Parallel Programming •
OpenMPI Dijkstra
Approach for Parallelization
Before discussing the parallel implementation, it’s important to highlight that the sequential algorithm in use is not optimized to its fullest potential. Specifically, the implemented $O(n^2)$ version, as detailed in \cite{fischetti}, contrasts with the more efficient $O(n\log n)$ version employing a heap-based priority queue. This choice was made for two reasons:
- dependency from external sources. The aim was to avoid relying on any external dependencies apart from OpenMPI, and the prospect of implementing a min-heap was firmly ruled out.
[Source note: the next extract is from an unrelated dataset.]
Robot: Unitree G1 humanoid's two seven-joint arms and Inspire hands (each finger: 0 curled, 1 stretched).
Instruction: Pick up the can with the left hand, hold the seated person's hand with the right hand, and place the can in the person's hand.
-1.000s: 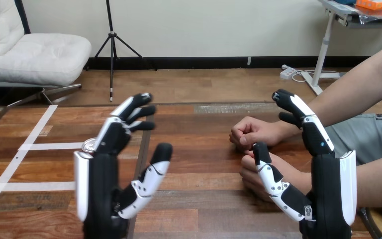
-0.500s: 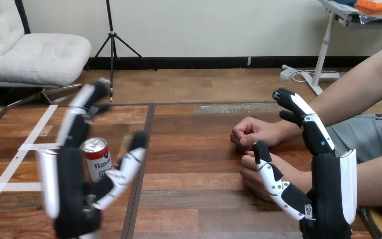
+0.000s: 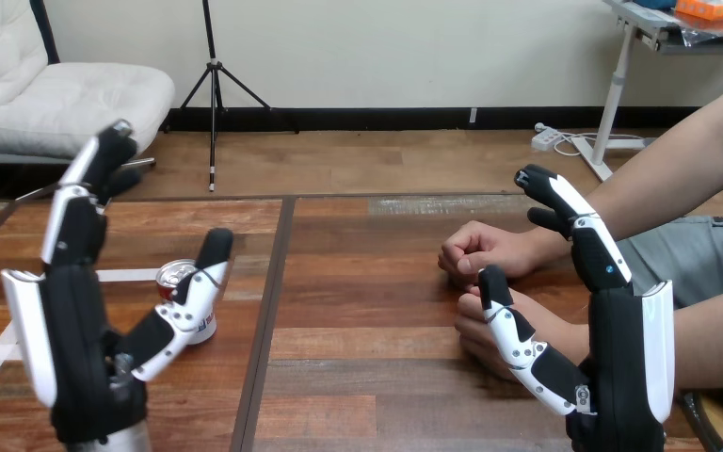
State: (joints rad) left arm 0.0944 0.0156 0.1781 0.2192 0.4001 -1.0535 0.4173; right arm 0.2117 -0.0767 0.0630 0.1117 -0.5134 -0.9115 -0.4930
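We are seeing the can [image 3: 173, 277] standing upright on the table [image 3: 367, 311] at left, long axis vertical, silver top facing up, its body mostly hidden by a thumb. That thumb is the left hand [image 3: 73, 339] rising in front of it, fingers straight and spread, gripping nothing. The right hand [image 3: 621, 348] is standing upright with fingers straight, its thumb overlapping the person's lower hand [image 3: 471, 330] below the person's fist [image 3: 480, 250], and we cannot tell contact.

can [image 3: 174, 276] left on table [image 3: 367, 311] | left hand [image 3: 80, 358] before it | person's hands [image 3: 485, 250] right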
- ease of parallelization.
Dijkstra’s algorithm is inherently sequential since at each pass it chooses greedily the next vertex based on the following theorem 1:
Assume that the cost $L_i$ of the shortest paths from $s$ to each vertex $i$ belonging to a given set $S\in V$ with $s\in S$($L_s=0$) is known and let $(v,h)=\arg\min{L_i+c_{ij}:(i,j)\in \delta^+(S)}$. If $c_{ij}\ge 0, \forall (i,j)\in A$ then $L_v+c_{vh}$ is the cost of the shortest path from $s$ to $h$.
The consequence of this theorem is that fully parallelizing Dijkstra is not possible, since we want to find the shortest distance for all vertices in the graph. The only way to parallelize is to assign a number of vertices to each processor and in each processor compute the distance from the source.
First let’s discuss the data division between processors. Let $n$ be the number of vertices, so the adjacency matrix is $n\times n$, and $p$ be the number of processors. If $n$ is divisible by $p$ then $n/p$ vertices can be assigned to a processor: vertex $p$ has vertices $[(p\cdot n/p), (p\cdot n/p + n/p)]$. In terms of the adjacency matrix, it corresponds to assigning $n/p$ columns to each processor.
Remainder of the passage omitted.